Your assignment: Copy the records below exactly as they are written.

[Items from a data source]
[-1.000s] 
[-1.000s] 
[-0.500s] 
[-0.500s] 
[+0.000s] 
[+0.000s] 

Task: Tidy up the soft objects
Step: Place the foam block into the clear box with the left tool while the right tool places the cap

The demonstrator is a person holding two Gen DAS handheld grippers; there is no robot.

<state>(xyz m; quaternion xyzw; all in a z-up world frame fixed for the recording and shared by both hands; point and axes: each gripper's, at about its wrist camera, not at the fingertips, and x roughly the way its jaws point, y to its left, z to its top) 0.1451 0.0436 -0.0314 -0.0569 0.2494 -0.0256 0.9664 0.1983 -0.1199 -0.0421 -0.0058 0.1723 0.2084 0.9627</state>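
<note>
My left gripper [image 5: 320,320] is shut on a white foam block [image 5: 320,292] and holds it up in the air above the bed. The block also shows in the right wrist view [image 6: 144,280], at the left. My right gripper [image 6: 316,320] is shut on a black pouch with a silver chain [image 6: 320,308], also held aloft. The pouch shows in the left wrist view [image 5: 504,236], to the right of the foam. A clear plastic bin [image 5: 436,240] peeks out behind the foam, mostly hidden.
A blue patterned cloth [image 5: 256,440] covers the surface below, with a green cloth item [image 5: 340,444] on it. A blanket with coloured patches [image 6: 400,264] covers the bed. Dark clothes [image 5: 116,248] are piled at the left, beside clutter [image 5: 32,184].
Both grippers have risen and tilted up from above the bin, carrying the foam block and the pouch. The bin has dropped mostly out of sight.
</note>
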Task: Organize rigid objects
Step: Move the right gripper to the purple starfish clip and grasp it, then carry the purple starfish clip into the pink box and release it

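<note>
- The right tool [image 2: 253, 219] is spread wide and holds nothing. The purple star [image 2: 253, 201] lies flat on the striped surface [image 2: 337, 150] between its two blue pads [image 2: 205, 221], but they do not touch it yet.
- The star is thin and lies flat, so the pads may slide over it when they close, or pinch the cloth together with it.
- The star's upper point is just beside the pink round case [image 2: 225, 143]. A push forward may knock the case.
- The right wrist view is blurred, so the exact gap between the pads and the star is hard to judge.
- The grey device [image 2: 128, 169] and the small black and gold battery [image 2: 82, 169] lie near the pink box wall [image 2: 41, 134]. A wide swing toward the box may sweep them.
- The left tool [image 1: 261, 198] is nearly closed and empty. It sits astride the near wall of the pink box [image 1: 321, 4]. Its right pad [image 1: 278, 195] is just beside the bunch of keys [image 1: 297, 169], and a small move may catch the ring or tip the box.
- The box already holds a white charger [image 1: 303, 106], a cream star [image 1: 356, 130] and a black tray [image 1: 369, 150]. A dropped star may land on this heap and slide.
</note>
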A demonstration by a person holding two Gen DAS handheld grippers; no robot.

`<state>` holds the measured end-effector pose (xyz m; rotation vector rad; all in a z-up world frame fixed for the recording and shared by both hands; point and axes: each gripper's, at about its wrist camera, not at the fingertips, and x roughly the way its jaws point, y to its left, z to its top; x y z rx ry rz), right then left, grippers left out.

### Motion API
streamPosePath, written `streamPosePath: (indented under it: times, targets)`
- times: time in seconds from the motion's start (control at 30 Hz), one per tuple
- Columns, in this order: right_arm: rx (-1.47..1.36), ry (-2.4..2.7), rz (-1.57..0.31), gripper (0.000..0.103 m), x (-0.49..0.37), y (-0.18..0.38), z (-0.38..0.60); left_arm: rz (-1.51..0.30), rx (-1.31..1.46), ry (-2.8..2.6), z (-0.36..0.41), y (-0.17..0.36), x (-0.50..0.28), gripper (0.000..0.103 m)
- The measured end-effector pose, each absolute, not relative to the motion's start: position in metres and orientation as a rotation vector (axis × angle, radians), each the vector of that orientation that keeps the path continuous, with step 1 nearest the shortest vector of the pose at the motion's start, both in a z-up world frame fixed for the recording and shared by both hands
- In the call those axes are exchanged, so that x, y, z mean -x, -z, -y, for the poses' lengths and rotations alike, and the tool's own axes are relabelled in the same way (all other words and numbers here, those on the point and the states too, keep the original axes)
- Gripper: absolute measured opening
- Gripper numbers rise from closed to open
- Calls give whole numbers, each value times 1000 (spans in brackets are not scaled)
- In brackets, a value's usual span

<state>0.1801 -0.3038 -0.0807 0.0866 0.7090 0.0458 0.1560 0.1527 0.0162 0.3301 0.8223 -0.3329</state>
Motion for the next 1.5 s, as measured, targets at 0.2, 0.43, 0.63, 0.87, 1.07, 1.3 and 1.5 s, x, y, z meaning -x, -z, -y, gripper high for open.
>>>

Task output:
[-1.000s] 
[-1.000s] 
[-0.500s] 
[-0.500s] 
[+0.000s] 
[+0.000s] 

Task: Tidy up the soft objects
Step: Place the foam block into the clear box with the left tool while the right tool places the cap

The demonstrator is a person holding two Gen DAS handheld grippers; there is no robot.

<state>(xyz m; quaternion xyzw; all in a z-up world frame fixed for the recording and shared by both hands; point and axes: each gripper's, at about its wrist camera, not at the fingertips, and x roughly the way its jaws point, y to its left, z to its top) 0.1451 0.0436 -0.0314 -0.0569 0.2494 -0.0256 0.9664 0.1983 -0.1199 -0.0421 -0.0058 0.1723 0.2084 0.9627</state>
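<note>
My left gripper [image 5: 320,320] is shut on a white foam block [image 5: 320,292] and holds it up in the air above the bed. The block also shows in the right wrist view [image 6: 144,280], at the left. My right gripper [image 6: 316,320] is shut on a black pouch with a silver chain [image 6: 320,308], also held aloft. The pouch shows in the left wrist view [image 5: 504,236], to the right of the foam. A clear plastic bin [image 5: 436,240] peeks out behind the foam, mostly hidden.
A blue patterned cloth [image 5: 256,440] covers the surface below, with a green cloth item [image 5: 340,444] on it. A blanket with coloured patches [image 6: 400,264] covers the bed. Dark clothes [image 5: 116,248] are piled at the left, beside clutter [image 5: 32,184].
Both grippers have risen and tilted up from above the bin, carrying the foam block and the pouch. The bin has dropped mostly out of sight.
</note>
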Task: Organize rigid objects
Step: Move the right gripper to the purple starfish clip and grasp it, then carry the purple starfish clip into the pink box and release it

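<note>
- The right tool [image 2: 253, 219] is spread wide and holds nothing. The purple star [image 2: 253, 201] lies flat on the striped surface [image 2: 337, 150] between its two blue pads [image 2: 205, 221], but they do not touch it yet.
- The star is thin and lies flat, so the pads may slide over it when they close, or pinch the cloth together with it.
- The star's upper point is just beside the pink round case [image 2: 225, 143]. A push forward may knock the case.
- The right wrist view is blurred, so the exact gap between the pads and the star is hard to judge.
- The grey device [image 2: 128, 169] and the small black and gold battery [image 2: 82, 169] lie near the pink box wall [image 2: 41, 134]. A wide swing toward the box may sweep them.
- The left tool [image 1: 261, 198] is nearly closed and empty. It sits astride the near wall of the pink box [image 1: 321, 4]. Its right pad [image 1: 278, 195] is just beside the bunch of keys [image 1: 297, 169], and a small move may catch the ring or tip the box.
- The box already holds a white charger [image 1: 303, 106], a cream star [image 1: 356, 130] and a black tray [image 1: 369, 150]. A dropped star may land on this heap and slide.
</note>
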A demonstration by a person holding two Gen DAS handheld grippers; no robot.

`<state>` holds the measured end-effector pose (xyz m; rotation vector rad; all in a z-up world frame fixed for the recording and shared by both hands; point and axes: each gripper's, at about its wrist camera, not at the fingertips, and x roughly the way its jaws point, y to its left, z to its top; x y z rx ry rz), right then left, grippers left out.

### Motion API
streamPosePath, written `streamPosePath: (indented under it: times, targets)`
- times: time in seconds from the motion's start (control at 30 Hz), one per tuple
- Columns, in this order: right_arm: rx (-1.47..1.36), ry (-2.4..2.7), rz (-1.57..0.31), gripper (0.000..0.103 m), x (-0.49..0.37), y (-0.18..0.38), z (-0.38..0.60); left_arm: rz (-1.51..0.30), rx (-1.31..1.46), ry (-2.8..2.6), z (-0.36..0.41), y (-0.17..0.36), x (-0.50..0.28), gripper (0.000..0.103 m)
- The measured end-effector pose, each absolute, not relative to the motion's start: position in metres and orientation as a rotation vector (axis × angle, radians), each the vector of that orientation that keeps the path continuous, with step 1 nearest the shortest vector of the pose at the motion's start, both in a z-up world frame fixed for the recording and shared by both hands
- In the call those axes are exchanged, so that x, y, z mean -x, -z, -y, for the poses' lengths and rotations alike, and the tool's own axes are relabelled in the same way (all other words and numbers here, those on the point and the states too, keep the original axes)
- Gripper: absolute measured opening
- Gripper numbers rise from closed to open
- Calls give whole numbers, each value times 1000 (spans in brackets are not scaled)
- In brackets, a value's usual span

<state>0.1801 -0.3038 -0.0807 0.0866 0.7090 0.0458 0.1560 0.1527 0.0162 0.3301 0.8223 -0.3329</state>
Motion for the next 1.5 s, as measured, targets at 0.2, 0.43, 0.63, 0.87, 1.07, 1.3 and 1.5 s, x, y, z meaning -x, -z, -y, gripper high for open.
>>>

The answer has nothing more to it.